<<<<

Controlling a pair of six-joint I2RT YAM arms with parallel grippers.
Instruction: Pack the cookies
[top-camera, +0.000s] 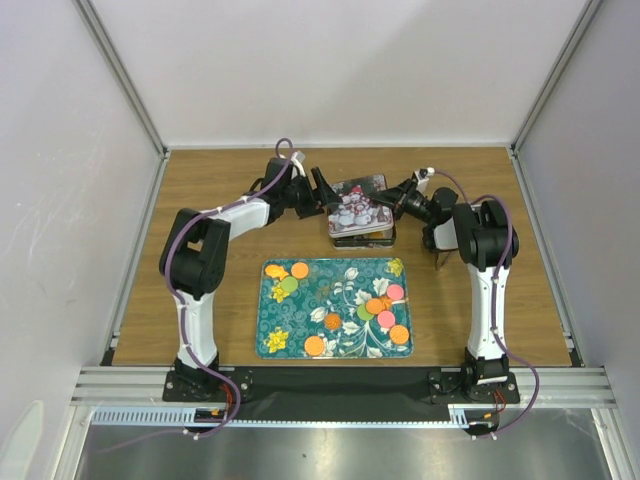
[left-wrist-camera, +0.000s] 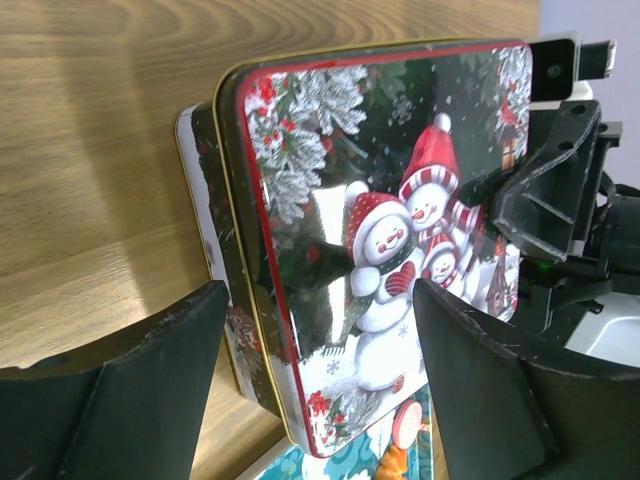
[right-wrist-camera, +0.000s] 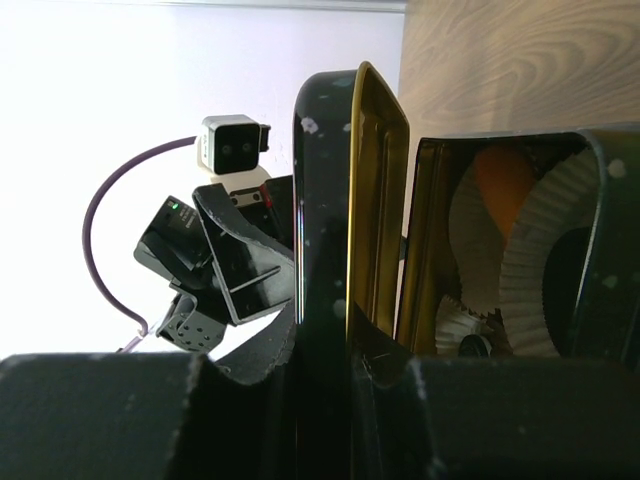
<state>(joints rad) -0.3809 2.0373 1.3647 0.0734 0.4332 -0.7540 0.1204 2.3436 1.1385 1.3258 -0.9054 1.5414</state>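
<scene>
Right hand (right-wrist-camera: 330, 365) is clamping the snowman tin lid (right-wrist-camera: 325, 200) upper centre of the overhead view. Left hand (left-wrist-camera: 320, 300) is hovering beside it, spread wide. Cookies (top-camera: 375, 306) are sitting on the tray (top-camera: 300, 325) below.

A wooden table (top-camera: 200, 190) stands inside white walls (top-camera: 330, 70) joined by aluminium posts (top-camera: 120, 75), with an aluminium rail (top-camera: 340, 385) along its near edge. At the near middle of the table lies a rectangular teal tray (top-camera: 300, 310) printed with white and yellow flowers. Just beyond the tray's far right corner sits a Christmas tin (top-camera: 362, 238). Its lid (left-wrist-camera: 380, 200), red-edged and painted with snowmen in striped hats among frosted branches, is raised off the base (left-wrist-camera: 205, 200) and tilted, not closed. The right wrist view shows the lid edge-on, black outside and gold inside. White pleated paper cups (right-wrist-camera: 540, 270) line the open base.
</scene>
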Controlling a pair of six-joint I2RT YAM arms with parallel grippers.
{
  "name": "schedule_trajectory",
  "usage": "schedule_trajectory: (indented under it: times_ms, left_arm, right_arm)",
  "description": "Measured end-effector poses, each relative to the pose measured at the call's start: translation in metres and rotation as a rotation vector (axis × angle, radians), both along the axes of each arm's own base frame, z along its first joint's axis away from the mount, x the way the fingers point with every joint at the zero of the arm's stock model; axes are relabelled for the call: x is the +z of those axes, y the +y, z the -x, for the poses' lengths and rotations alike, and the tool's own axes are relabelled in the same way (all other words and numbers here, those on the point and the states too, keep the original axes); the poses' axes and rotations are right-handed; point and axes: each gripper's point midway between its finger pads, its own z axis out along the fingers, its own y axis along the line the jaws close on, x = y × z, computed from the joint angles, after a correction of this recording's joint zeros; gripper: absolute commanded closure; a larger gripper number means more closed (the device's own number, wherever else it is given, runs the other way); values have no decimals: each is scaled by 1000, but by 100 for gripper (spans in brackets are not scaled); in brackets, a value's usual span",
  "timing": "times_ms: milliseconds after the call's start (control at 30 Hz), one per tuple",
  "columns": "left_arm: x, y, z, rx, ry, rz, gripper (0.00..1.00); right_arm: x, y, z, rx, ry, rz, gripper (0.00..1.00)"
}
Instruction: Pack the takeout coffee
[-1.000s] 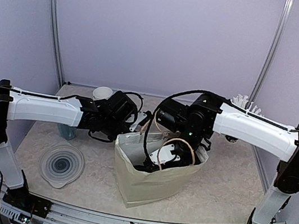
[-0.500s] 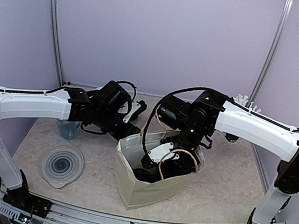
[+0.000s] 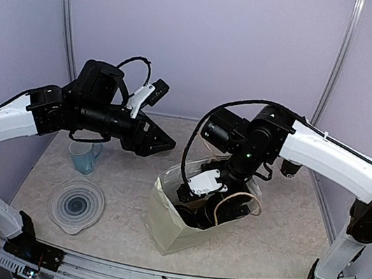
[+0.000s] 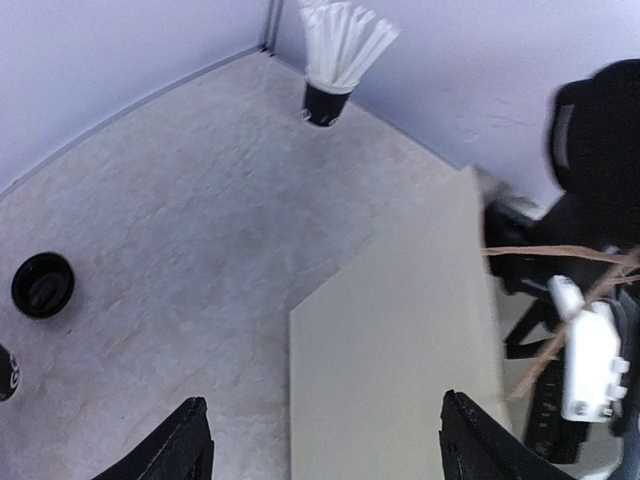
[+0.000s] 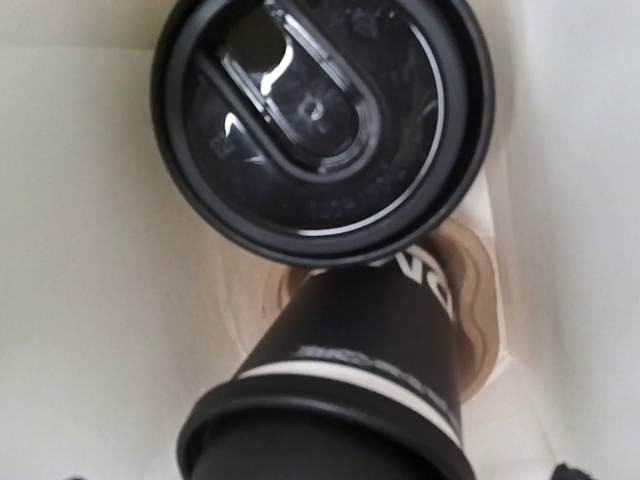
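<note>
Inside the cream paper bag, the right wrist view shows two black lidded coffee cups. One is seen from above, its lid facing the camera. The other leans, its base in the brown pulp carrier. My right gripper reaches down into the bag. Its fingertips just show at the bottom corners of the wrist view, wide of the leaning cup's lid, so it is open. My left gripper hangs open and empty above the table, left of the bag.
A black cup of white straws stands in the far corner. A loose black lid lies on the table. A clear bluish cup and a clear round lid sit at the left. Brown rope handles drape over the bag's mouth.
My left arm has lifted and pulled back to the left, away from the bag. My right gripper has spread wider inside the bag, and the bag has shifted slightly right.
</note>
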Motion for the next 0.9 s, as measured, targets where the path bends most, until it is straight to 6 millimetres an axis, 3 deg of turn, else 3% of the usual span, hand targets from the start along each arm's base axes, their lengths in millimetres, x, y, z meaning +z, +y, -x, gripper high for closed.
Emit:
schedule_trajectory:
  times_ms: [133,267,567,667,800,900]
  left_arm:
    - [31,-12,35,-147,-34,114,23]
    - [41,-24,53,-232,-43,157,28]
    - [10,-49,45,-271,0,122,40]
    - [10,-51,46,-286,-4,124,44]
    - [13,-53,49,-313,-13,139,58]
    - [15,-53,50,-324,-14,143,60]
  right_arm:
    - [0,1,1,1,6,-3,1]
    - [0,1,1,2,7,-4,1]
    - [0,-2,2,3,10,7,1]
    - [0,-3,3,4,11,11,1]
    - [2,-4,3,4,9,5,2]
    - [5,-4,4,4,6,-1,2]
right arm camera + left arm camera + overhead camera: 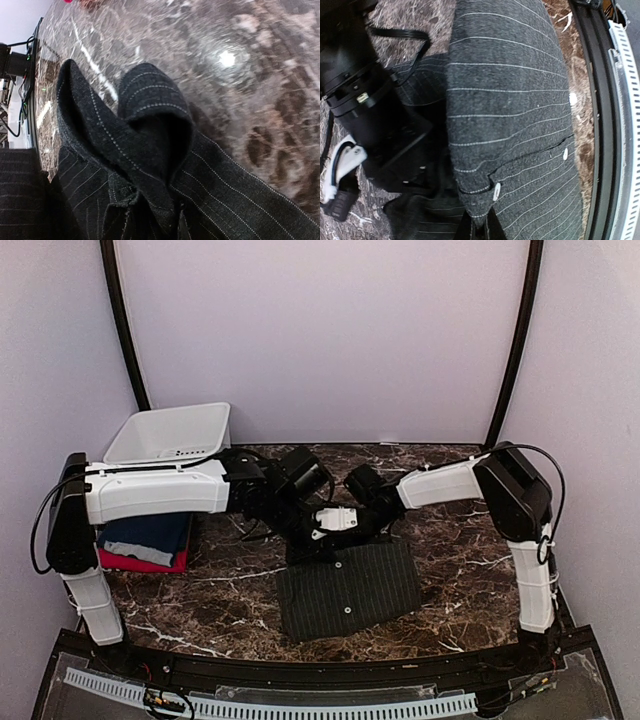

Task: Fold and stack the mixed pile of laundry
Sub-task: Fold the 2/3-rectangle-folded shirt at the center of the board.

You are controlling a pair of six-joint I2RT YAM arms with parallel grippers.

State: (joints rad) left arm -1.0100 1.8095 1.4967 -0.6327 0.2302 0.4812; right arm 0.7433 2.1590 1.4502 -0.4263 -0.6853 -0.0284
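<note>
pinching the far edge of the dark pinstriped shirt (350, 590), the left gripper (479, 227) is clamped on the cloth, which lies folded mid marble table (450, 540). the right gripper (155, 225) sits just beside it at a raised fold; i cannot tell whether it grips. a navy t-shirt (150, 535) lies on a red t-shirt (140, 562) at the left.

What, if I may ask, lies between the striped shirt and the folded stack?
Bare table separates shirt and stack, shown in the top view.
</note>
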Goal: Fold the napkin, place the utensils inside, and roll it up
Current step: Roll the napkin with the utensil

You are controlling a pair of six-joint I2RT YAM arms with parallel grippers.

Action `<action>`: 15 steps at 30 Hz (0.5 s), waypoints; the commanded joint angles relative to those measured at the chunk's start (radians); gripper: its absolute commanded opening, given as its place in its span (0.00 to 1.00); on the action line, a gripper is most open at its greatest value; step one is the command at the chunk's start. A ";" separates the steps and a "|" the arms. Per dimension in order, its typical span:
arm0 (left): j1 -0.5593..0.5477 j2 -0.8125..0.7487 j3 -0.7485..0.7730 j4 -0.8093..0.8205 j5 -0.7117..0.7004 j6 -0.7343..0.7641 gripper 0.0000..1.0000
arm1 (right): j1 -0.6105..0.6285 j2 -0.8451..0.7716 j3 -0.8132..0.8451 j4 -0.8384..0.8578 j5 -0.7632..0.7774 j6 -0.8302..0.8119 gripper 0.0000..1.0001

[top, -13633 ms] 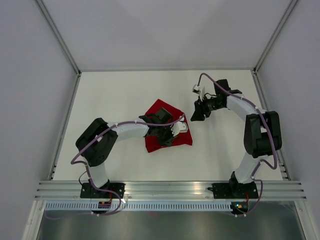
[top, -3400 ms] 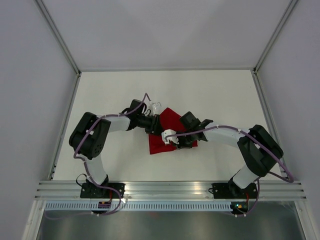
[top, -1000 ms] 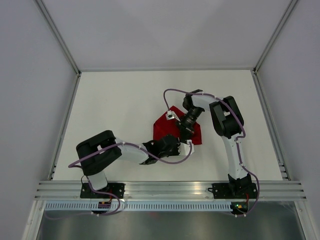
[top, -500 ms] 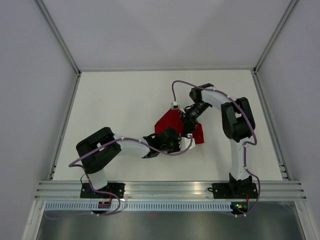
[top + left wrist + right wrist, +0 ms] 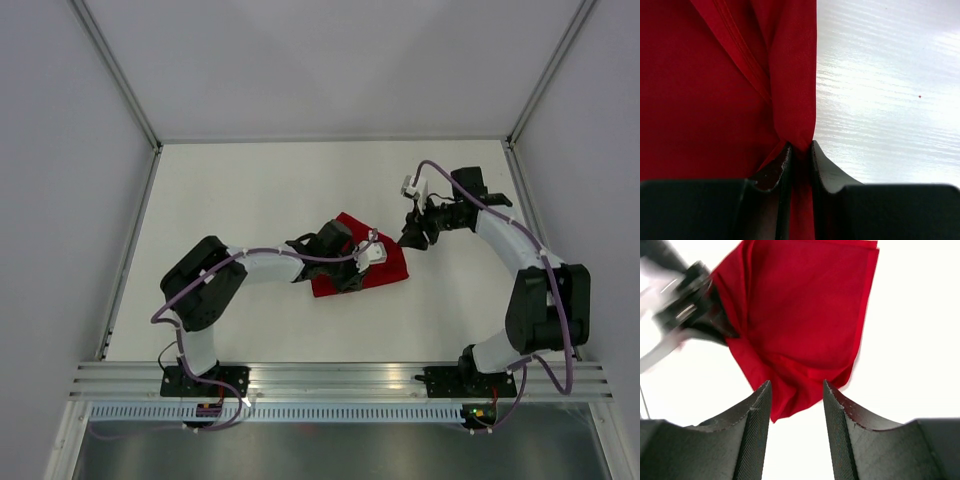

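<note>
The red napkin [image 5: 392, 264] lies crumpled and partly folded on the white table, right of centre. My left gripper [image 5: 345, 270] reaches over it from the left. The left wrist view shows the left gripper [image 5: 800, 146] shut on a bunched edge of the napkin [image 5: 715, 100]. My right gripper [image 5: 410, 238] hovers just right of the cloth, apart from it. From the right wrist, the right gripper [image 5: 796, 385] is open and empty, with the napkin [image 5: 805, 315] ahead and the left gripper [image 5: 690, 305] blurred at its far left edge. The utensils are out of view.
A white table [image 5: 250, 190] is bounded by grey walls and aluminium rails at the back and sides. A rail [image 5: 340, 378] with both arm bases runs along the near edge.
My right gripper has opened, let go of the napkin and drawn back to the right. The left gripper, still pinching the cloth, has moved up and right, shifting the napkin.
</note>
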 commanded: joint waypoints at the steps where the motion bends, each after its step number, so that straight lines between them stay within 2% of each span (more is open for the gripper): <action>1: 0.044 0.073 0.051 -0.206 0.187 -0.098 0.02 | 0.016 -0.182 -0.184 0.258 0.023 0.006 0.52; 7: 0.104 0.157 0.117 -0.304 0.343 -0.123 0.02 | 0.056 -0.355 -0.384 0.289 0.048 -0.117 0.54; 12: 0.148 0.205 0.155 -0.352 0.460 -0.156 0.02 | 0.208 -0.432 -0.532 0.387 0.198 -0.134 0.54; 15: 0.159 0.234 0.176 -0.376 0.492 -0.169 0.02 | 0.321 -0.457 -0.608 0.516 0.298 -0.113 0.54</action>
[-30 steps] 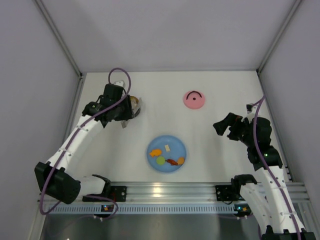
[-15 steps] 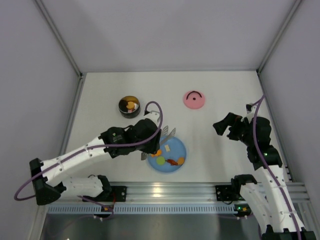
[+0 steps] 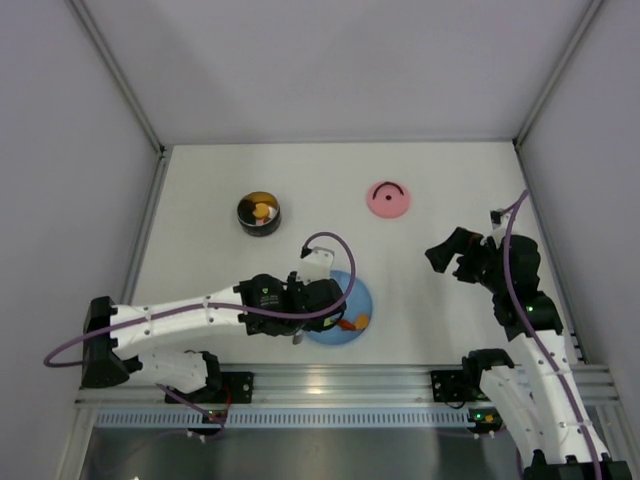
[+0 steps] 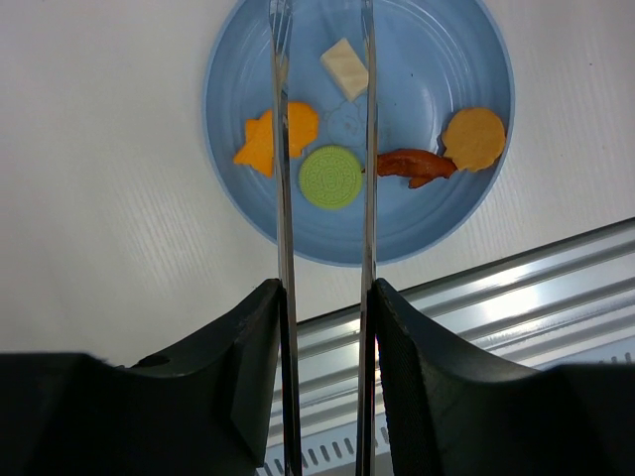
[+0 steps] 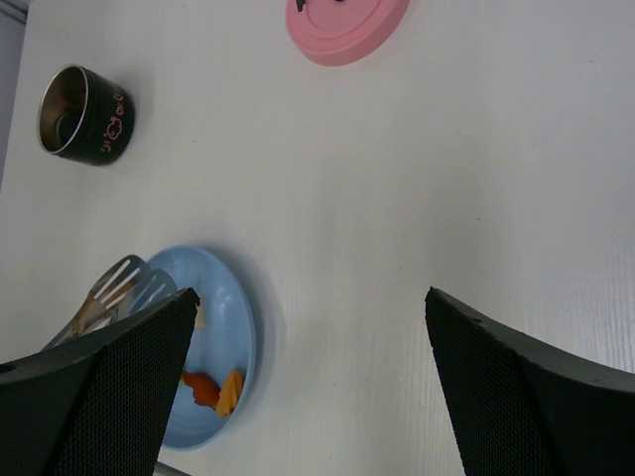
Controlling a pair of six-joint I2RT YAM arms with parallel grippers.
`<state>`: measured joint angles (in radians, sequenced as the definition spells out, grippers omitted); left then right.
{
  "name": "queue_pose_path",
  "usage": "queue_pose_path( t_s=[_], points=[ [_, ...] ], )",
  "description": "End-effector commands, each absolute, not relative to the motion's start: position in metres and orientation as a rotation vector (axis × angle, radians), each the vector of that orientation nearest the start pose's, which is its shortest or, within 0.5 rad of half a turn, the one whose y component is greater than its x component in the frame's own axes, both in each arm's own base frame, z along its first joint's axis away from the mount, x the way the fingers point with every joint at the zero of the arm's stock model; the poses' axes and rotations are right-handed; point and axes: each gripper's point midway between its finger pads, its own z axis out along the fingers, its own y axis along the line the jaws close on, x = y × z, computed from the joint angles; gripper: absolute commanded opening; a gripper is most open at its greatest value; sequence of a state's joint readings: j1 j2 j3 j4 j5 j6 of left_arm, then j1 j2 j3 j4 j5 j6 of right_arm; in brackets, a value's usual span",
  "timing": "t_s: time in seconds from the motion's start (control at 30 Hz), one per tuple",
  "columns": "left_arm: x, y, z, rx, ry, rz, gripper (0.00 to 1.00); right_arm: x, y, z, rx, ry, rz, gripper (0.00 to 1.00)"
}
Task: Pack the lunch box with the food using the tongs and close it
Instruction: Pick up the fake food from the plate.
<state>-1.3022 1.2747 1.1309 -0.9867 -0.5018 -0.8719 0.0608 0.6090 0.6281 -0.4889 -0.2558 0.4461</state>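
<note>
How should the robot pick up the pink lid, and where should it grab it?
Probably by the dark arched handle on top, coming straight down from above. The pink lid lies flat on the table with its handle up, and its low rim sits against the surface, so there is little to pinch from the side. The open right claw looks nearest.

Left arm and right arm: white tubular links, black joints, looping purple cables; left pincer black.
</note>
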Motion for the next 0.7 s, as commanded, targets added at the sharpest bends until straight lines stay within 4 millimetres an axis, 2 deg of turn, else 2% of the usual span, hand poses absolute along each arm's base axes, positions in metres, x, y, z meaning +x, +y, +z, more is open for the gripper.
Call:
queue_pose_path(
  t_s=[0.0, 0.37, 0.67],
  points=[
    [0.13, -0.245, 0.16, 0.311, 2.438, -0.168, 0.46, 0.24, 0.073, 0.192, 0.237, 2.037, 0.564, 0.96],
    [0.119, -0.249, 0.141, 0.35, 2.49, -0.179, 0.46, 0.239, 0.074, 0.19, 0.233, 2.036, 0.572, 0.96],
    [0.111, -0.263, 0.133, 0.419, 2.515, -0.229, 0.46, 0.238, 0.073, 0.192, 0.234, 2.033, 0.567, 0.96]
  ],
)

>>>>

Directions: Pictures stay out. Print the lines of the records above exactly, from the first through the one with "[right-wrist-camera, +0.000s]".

Output for this task:
Controlling a pair of six-joint I2RT YAM arms with parallel grippers.
Instruction: Pack the cookies
[top-camera, +0.000s] 
[left-wrist-camera, +0.000s] 
[right-wrist-camera, +0.000s] 

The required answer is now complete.